• Problem: Below are the entries; give again exactly the lines from the one mentioning "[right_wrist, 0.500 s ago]" through the one mentioning "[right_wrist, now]", inclusive.

• Records for processing:
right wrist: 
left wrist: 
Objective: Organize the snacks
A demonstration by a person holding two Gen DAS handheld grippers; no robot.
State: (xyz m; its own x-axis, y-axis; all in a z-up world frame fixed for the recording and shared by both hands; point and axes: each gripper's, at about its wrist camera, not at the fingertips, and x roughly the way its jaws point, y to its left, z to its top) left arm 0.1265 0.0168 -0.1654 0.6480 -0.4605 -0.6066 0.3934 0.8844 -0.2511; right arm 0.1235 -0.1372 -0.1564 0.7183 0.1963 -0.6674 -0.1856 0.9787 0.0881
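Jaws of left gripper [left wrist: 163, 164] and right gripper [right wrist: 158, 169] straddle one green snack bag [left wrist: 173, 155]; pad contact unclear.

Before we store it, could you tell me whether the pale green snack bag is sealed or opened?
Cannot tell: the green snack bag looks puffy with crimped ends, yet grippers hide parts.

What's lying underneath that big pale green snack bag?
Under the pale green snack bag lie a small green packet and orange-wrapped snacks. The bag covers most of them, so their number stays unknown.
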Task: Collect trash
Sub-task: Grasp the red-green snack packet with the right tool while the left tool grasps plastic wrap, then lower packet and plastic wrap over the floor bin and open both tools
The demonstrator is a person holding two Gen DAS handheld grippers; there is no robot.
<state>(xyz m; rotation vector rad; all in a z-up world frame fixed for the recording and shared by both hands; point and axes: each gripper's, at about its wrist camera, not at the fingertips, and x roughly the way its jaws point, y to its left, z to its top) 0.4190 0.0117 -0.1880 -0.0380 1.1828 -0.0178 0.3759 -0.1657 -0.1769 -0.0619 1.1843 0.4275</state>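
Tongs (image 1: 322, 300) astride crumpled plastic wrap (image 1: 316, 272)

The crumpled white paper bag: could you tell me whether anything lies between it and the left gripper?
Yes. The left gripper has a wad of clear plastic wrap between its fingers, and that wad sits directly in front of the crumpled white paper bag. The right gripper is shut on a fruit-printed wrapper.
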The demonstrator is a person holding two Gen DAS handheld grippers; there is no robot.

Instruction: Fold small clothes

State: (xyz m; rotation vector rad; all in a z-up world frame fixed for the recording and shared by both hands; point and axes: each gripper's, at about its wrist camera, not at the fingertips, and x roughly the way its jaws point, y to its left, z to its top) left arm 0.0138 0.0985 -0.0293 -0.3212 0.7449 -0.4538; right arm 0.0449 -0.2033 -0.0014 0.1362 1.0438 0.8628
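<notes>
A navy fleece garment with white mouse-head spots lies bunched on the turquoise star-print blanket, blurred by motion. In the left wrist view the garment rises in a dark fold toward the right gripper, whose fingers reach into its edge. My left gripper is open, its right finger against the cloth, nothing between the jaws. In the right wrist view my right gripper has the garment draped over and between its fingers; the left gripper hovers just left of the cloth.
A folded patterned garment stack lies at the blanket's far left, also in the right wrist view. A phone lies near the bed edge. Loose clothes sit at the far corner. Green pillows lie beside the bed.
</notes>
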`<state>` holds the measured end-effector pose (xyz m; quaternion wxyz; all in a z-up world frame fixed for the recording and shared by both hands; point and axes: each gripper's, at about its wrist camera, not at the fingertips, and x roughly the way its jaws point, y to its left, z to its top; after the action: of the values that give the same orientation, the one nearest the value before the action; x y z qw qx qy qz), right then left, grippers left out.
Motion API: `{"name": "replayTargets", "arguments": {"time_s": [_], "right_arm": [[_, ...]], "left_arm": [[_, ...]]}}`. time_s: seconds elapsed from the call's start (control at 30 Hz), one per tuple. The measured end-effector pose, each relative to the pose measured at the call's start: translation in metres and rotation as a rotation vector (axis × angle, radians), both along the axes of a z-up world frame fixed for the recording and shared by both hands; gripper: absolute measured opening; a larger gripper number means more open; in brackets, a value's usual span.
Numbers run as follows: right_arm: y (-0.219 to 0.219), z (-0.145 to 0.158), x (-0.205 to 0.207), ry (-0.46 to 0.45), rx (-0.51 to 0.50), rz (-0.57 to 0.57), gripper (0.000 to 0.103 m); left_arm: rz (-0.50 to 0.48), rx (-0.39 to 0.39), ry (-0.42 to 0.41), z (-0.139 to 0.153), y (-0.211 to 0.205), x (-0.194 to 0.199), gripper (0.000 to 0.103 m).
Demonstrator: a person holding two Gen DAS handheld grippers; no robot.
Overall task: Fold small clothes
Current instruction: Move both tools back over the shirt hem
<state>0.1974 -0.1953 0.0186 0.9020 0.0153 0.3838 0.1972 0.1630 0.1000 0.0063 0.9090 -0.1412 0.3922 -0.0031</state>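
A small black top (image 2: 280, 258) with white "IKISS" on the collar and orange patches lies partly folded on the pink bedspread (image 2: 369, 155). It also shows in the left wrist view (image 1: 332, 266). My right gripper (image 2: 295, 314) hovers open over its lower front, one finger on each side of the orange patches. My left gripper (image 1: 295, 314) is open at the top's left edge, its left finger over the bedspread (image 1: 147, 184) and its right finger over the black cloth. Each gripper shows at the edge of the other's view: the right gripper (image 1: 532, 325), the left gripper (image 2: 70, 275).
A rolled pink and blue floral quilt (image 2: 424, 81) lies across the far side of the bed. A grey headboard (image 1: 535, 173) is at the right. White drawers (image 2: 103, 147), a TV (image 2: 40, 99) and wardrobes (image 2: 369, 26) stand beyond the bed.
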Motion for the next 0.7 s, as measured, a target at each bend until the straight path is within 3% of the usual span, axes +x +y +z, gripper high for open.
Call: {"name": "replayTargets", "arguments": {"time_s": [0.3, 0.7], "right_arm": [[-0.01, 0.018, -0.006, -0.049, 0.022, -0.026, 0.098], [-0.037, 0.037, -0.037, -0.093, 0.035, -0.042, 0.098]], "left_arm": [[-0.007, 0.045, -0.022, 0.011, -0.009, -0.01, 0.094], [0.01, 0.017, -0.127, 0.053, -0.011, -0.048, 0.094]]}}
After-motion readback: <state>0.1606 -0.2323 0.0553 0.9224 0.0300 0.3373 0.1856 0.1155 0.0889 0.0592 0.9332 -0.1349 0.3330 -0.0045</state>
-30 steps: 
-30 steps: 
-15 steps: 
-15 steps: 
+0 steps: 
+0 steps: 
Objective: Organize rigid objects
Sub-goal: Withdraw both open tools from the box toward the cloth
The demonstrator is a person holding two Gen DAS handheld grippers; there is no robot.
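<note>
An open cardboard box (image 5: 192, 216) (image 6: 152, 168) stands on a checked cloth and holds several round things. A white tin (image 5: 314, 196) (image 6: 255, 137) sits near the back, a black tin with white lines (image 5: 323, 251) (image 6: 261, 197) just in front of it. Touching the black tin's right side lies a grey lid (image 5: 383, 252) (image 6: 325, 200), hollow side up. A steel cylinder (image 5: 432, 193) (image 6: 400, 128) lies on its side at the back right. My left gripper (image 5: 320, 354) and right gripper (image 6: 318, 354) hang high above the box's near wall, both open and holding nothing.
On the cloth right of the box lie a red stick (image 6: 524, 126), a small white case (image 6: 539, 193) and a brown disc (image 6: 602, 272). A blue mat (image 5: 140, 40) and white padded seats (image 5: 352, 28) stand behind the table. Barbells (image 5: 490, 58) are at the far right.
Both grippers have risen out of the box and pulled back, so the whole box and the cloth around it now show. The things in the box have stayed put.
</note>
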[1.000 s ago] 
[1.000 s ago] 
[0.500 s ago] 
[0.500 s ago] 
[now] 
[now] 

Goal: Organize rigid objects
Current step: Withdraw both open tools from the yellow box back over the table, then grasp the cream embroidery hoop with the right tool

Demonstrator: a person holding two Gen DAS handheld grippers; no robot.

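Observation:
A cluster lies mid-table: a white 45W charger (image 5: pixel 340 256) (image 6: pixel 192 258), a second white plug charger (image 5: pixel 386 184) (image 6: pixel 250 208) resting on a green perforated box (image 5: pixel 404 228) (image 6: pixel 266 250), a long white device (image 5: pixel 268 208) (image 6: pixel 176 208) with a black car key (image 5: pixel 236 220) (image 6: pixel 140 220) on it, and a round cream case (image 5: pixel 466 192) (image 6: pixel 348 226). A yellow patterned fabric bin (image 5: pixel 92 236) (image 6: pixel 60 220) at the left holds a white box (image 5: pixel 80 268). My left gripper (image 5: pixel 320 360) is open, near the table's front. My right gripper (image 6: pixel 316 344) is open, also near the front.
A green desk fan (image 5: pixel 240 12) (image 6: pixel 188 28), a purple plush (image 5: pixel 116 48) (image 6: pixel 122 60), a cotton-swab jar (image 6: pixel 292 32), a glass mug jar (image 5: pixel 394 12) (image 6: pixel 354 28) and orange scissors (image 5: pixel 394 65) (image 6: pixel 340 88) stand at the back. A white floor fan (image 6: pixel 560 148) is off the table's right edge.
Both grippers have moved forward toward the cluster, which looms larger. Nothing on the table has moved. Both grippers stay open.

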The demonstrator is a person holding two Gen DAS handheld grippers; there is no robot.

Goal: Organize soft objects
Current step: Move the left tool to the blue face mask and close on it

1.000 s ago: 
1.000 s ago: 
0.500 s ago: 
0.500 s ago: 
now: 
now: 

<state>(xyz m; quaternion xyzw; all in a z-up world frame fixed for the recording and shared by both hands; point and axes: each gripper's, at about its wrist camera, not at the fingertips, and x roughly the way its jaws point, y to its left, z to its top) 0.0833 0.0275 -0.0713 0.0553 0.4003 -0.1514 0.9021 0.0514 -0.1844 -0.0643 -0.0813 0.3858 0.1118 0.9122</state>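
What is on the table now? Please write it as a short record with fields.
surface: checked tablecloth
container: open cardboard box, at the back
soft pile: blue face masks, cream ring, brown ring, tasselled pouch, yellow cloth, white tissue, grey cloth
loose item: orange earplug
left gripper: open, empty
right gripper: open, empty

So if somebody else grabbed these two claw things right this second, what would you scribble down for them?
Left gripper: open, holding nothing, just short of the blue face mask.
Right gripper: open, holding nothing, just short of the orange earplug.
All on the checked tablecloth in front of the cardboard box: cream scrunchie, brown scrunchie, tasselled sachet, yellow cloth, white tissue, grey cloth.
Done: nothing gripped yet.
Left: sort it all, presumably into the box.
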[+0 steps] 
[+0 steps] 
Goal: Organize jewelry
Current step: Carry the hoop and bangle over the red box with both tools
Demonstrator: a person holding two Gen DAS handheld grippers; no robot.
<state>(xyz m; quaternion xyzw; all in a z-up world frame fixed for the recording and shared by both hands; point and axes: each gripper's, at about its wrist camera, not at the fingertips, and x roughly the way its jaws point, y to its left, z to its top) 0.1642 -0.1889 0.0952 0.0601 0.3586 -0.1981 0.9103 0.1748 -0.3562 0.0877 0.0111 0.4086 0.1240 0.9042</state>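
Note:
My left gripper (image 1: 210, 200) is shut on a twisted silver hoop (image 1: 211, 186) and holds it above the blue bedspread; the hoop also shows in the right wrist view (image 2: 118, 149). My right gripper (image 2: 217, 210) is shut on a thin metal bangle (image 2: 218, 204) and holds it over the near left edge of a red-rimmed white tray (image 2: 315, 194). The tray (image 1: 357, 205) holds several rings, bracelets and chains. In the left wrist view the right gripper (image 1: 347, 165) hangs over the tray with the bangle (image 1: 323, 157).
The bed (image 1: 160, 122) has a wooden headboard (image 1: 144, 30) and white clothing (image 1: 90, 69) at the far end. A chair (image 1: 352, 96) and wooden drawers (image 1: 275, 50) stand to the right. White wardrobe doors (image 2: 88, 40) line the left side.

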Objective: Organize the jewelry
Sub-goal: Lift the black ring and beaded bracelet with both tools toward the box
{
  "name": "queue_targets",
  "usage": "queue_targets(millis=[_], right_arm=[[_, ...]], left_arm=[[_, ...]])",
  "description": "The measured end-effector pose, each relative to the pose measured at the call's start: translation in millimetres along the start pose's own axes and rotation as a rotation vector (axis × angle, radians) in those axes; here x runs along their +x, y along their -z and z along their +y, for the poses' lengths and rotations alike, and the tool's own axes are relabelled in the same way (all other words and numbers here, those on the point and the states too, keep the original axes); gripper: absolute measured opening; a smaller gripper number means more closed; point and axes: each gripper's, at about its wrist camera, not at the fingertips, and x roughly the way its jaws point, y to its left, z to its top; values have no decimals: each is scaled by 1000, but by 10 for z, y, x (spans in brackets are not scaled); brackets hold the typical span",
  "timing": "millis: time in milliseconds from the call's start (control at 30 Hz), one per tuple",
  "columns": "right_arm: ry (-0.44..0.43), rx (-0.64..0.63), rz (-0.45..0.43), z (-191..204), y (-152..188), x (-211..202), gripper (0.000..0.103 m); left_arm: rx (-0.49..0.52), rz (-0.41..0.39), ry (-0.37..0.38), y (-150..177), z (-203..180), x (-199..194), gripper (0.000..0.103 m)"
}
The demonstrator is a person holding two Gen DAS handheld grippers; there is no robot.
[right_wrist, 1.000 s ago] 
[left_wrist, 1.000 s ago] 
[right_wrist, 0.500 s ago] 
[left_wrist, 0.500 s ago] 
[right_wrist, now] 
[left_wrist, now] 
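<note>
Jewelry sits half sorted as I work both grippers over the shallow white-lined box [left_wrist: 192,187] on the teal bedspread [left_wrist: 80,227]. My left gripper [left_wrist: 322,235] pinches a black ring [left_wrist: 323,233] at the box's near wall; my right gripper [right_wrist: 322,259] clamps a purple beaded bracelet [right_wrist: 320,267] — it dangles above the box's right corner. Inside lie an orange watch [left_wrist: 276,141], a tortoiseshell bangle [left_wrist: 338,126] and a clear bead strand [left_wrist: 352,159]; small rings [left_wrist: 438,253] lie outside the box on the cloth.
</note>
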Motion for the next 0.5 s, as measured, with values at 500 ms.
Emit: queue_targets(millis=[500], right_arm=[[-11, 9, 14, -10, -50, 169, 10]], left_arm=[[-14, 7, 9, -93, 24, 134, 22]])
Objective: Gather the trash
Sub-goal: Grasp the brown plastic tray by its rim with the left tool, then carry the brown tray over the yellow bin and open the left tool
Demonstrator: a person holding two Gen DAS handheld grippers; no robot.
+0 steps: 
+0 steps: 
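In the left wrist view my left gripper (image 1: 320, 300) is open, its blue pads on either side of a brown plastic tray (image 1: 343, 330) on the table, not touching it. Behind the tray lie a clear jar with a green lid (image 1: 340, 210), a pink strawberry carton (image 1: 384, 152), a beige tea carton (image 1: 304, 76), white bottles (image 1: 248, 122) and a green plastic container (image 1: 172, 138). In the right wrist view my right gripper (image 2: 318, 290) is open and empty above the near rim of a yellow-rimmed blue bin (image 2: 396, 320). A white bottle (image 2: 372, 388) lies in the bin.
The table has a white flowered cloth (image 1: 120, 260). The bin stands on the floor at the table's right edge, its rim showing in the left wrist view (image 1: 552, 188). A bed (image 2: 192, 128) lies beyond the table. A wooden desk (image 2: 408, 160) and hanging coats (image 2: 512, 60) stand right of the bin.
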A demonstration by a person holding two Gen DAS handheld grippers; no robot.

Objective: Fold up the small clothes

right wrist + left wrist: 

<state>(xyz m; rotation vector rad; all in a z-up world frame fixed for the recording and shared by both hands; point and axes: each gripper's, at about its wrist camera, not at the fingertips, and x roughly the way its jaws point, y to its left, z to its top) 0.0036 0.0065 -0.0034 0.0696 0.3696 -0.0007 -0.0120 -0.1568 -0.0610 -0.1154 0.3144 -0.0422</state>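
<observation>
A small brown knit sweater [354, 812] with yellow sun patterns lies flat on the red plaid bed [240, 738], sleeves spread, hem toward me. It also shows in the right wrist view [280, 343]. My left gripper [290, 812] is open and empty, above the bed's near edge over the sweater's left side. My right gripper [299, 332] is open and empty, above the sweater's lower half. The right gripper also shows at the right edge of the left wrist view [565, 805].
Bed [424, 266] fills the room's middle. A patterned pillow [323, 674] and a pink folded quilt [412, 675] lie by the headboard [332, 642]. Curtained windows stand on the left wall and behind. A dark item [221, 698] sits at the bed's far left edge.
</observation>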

• Output of the task:
[right_wrist, 0.500 s ago] 
[left_wrist, 0.500 s ago] 
[right_wrist, now] 

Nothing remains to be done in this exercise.